In the original complaint, Manco claimed that Colbert had actually met with university administrators to complain about him and his Twitter account in January. He says they urged her to begin building out a larger case against him. This is where Manco alleges a conspiracy, pointing to the university handbook that employees are supposed to be notified when investigations have been launched against them.

According to Toddy, the four alumnae who are being defended by St. Joe’s backing include Colbert and Lopez, along with Kiernan Loue and Erin Fahey. In the complaint, Manco claims those last two individuals submitted false reports about him to the university or made false claims about him on social media.
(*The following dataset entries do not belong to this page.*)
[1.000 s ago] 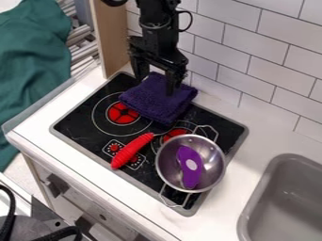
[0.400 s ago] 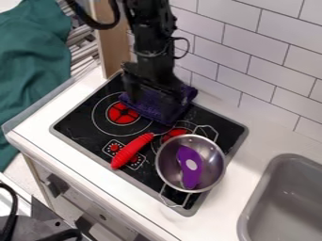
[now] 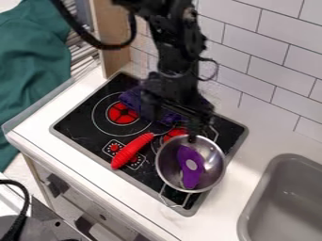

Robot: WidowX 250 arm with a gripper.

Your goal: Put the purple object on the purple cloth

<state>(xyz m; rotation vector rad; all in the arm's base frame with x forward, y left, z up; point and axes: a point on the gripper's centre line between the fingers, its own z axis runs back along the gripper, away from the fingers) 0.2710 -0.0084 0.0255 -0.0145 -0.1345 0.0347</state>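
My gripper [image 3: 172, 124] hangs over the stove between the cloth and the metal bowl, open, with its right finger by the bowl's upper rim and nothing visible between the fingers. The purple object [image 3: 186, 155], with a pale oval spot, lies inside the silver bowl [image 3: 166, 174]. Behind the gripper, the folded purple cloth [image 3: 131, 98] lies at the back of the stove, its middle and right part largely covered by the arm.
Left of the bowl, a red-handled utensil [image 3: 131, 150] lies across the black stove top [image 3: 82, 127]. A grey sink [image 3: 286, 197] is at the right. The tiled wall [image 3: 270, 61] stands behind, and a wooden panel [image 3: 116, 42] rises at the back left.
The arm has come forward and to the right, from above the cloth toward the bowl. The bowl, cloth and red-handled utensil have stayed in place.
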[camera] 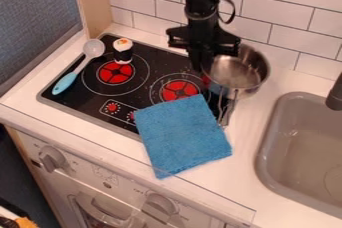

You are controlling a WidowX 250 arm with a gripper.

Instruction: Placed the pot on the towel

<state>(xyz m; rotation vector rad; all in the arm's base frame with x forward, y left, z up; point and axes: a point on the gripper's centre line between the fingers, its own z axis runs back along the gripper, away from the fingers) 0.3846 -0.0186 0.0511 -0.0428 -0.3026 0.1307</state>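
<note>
Pot (238,72) located at the stove's rear right corner, behind the towel (182,136) and off it; whether it bears weight there or hangs slightly raised cannot be determined. The end effector (203,63) is at the pot's left rim. Whether it is closed on that rim or open beside it, I cannot tell.

Risks, in my judgement. A hold at one side of the rim would leave the weight off-centre, so the pot could swing or tip when carried. The handle (222,113) points frontward close to the towel's right edge; carried low, it could snag the cloth and drag or bunch it. The towel lies partly over the stove edge and partly on the tabletop, so a pot released across that step could rock. Set down too far right, it would miss the cloth.

Surface: white tabletop (248,183); black stove (144,72) with red burner discs. On the stove's left, a blue-handled spoon (79,67) and a small sushi toy (123,51). To the right, a grey sink (300,147) under a dark faucet (335,95). Behind, white tile (304,34); at left, a grey panel (37,12). Knobs (52,159) on the front face below.
</note>
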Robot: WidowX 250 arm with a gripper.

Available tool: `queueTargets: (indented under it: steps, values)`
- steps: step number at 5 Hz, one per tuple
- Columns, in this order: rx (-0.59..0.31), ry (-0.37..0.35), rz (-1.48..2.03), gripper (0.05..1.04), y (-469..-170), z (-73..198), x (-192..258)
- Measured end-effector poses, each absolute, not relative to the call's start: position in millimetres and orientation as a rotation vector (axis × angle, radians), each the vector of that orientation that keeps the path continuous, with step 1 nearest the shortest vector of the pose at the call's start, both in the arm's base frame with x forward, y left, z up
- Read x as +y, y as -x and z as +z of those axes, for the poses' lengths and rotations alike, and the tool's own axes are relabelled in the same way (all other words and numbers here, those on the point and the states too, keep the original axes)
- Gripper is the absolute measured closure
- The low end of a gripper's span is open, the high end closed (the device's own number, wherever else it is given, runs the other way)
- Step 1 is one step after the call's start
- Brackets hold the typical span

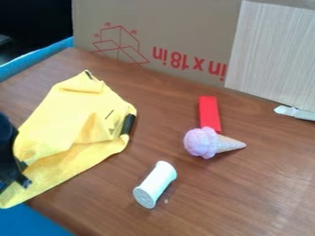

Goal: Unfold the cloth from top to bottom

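One yellow cloth [64,110] looks light and floppy, best pinched at its raised fold [92,128]. I can't tell whether my claw [23,174] is spread or closed.

Soft, moderately bright light covers the table [246,203], with a pale, diffuse sheen toward its lower right. A faint shadow edges the right side of the tube [157,182]; gentle shading marks the folds of the cloth [61,120]. The upper left corner sinks into near black. The light's source is unclear.
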State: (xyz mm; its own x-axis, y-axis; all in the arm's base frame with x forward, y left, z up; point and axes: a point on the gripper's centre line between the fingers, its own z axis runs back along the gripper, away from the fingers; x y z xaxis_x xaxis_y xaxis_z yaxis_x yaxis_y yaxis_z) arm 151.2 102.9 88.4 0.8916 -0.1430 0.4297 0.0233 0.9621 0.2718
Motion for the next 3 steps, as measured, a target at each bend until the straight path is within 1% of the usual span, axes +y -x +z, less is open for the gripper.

Lawyers for the defendants, writing in legal filings, have alleged however that Manco has invited the controversy.

“Manco’s goal, of course, is to chill speech contrary to his beliefs and to use this Court as a platform for self-aggrandizement,” the lawyers for the four alumnae wrote in a filing. “In fact, it is noteworthy that, to date, Manco has spoken on talk shows, spoken with news outlets, and has published his own articles about the allegations in this litigation. Manco’s agenda, however, is not an appropriate use of the judicial system and our judicial resources.”

Payment of legal fees by outside sources can create enough of an ethical complication that entities like the American Bar Association frequently advise attorneys how best to handle such situations. The ABA cautions that having one party pay for another’s legal representation runs the risk of an “actual or potential conflicts of interest.”
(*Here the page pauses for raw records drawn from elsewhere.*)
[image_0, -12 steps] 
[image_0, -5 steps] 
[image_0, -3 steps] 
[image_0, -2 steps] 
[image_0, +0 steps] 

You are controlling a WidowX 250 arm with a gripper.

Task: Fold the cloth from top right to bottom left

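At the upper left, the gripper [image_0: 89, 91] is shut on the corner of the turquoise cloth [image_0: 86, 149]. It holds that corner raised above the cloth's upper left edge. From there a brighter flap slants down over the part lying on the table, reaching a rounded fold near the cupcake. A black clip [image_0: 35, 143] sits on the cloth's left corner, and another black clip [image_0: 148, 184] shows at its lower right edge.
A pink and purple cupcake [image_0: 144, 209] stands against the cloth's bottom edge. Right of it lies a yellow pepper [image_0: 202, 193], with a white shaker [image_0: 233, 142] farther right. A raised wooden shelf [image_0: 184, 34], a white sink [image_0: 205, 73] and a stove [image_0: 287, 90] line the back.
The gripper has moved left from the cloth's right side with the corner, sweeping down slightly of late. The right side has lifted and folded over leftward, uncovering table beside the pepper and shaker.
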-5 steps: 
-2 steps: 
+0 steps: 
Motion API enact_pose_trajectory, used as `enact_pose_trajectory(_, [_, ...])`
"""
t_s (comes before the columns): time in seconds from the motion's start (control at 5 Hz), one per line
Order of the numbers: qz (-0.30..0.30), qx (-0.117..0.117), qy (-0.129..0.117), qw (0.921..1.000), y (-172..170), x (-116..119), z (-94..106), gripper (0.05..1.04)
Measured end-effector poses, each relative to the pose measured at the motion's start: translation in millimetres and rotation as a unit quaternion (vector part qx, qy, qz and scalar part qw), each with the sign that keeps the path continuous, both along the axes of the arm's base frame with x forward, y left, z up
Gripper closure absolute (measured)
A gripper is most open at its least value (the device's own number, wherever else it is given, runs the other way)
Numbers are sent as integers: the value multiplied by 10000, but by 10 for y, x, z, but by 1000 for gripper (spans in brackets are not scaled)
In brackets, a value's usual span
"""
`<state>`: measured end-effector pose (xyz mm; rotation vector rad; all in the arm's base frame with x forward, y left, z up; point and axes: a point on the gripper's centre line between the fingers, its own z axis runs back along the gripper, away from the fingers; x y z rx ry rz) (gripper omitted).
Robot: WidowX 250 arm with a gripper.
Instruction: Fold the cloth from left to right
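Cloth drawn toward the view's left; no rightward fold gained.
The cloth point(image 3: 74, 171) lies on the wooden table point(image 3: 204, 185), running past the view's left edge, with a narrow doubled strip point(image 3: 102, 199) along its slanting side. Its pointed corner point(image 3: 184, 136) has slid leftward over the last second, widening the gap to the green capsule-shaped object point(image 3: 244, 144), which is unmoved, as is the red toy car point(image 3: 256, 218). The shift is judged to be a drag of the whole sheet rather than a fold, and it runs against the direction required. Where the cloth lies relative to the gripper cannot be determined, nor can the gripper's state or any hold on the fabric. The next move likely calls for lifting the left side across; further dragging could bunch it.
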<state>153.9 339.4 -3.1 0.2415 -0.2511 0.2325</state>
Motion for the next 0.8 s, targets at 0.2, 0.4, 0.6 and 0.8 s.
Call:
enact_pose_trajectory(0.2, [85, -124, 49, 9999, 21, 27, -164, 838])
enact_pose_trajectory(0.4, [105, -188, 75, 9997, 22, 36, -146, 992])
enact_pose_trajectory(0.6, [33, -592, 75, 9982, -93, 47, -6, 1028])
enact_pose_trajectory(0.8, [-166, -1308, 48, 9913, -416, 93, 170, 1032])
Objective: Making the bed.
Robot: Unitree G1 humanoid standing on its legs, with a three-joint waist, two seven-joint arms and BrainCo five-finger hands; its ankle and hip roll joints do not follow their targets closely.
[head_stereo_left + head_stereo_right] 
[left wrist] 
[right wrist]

As for a recent example of how third-party payments for legal help can create thorny issues, one must look no further than the January 6 hearings on Capitol Hill.

Cassidy Hutchinson, the former top aide to President Trump’s Chief of Staff Mark Meadows, was originally having her legal assistance paid for by one of Trump’s political organizations. 

Her testimony to the committee became more eye-opening, but only after she fired a lawyer recommended to her by the Trump team.

“Under the representation of the new lawyer, Jody Hunt, Ms. Hutchinson sat for a fourth interview with the committee in which she divulged more revelations and agreed to come forward publicly to testify to them,” the New York Times reported.

At the same time, the Times report also noted there are instances in which third-party payment of legal fees seems like good manners. The report pointed to those staffers and aides who were drawn into legal quagmires surrounding Bill Clinton’s presidency, “and were dismayed when a legal-defense fund set up by Mr. Clinton’s allies to help the first family pay its multimillion-dollar legal debts did not help them.”

One of the most famous incidents of third-party legal payment dates to 2016, when Terry Bollea, best know as the professional wrestler Hulk Hogan, bankrupted the website Gawker for releasing a sex tape that included Bollea. 

Bollea’s legal expenses in pursuing Gawker, however, were paid by tech billionaire Peter Thiel, who had harbored a grudge against the website for outing him as gay years before. That instance was also notably different in that Thiel was underwriting a plaintiff’s legal fees, not the legal fees of a defendant.